Em um ambiente marcado por tensões geopolíticas, disputas comerciais e crescente preocupação com a segurança alimentar, o Brasil reúne características que poucos concorrentes possuem simultaneamente. A combinação entre disponibilidade de recursos naturais, capacidade de produção de proteínas, domínio da agricultura tropical e experiência em biocombustíveis coloca o País em posição privilegiada para ampliar sua relevância global.
Essa avaliação foi apresentada por Ingo Plöger durante o Veja Fórum Agro 2026, realizado em São Paulo. Para o presidente da Associação Brasileira do Agronegócio (ABAG), o Brasil possui diferenciais capazes de fortalecer sua presença em mercados internacionais cada vez mais exigentes.
“Somos um dos poucos países com capacidade de integrar toda a cadeia de produção animal e atender mercados internacionais com produtos alinhados às preferências dos mais variados consumidores”, afirma Plöger, presidente da ABAG.

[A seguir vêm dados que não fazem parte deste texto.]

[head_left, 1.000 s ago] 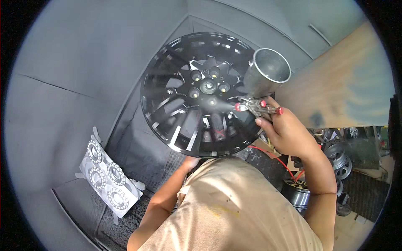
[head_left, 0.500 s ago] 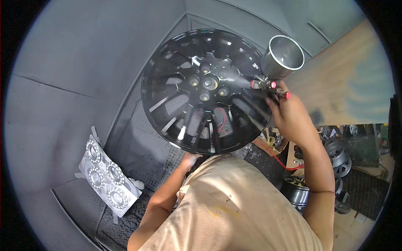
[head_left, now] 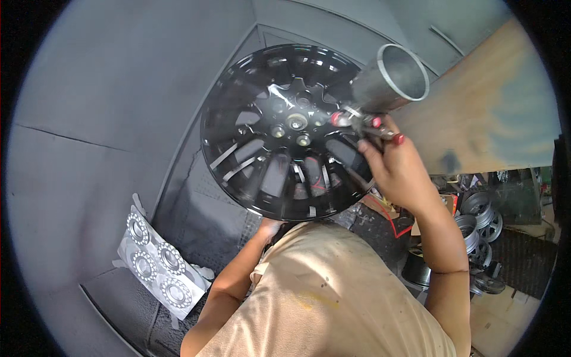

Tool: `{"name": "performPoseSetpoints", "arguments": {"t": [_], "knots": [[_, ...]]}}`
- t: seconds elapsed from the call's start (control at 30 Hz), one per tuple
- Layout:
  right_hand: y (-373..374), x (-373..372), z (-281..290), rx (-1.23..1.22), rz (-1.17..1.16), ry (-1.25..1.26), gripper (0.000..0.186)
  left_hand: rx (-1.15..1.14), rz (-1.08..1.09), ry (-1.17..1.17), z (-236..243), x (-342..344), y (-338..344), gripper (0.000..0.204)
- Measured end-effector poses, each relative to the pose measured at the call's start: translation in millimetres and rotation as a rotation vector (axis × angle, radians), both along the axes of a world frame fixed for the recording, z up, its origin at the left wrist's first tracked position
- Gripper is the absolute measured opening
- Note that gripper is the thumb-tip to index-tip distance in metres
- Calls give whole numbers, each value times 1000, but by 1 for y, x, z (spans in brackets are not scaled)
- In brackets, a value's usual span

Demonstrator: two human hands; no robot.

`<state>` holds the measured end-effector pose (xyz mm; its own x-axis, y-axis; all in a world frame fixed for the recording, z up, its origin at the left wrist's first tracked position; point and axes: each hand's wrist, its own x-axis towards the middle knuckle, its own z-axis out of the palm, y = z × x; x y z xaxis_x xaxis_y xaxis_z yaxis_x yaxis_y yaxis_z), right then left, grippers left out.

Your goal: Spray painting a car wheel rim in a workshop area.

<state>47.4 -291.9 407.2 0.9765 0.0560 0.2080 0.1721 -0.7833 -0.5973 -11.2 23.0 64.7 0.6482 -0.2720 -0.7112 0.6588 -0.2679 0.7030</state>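
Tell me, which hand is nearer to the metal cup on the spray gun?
The right hand: it grips the spray gun just below the metal cup. The left hand is farther off, partly hidden at the near edge of the black spoked wheel.

We stand in a wheel-painting workshop, shown by the spray gun [head_left: 361, 121], glossy black alloy wheel [head_left: 297, 121], silver rims [head_left: 477, 204] and paint-smudged panel [head_left: 476, 119].

The beige shirt [head_left: 351, 268] bears small dark specks [head_left: 325, 279] and a faint yellow smear [head_left: 307, 300].
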Motion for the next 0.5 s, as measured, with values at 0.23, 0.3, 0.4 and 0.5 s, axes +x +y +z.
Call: {"name": "performPoseSetpoints", "arguments": {"t": [0.23,0.3,0.4,0.5], "knots": [[-30,-18,-5,-101,-329,89,30,-405,386,225,-38,52,45,45],[-28,-32,-7,-60,-375,194,30,-512,493,296,-43,103,51,45],[-17,-51,-16,-16,-271,186,30,-538,521,322,-52,132,54,44],[8,-44,9,109,-167,385,30,-497,535,264,-56,198,55,44]]}}
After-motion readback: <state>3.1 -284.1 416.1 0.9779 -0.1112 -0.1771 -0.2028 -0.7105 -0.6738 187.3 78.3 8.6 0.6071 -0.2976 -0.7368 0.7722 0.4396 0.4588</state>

Além da produção de alimentos, Plöger destacou o potencial brasileiro para exportar conhecimento e tecnologia. Na sua avaliação, uma das oportunidades mais relevantes para os próximos anos está relacionada à internacionalização da experiência acumulada pelo País em agricultura tropical.
“Acredito que um dos próximos passos estratégicos do país será a internacionalização da Embrapa, levando a experiência brasileira em agricultura tropical para outras regiões do mundo. A África, pelas suas características e potencial produtivo, deve ser um dos principais destinos dessa expansão do conhecimento e da cooperação tecnológica brasileira”, ressalta o executivo.
Outro tema abordado foi a relação entre produção agropecuária e energia renovável. Segundo Plöger, a experiência brasileira demonstra que alimentos e biocombustíveis podem crescer de forma complementar, contrariando argumentos frequentemente apresentados em mercados internacionais.
“Temos defendido na Europa que, quanto mais combustível renovável produzimos, mais alimentos também geramos. O milho é um exemplo claro de como podemos produzir energia renovável, proteína animal e alimentos de maneira integrada e eficiente”, destaca.
Ao projetar o futuro do setor, o presidente da ABAG associou o desenvolvimento agropecuário ao fortalecimento do empreendedorismo e à geração de oportunidades em cidades médias e pequenas. Segundo ele, o dinamismo econômico das regiões agrícolas tem contribuído para ampliar renda, atrair investimentos e estimular novos negócios.
“Cerca de metade da população brasileira vive em cidades com até 400 mil habitantes, muitas delas diretamente conectadas às cadeias do agronegócio, reforçando sua importância para o país”, observa Plöger.
Para a entidade, a discussão sobre o futuro do agro brasileiro deve ser tratada como uma agenda de Estado. Em um cenário global de crescente demanda por alimentos, energia e conhecimento produtivo, a capacidade de combinar esses três elementos pode representar uma das principais vantagens competitivas do Brasil nas próximas décadas.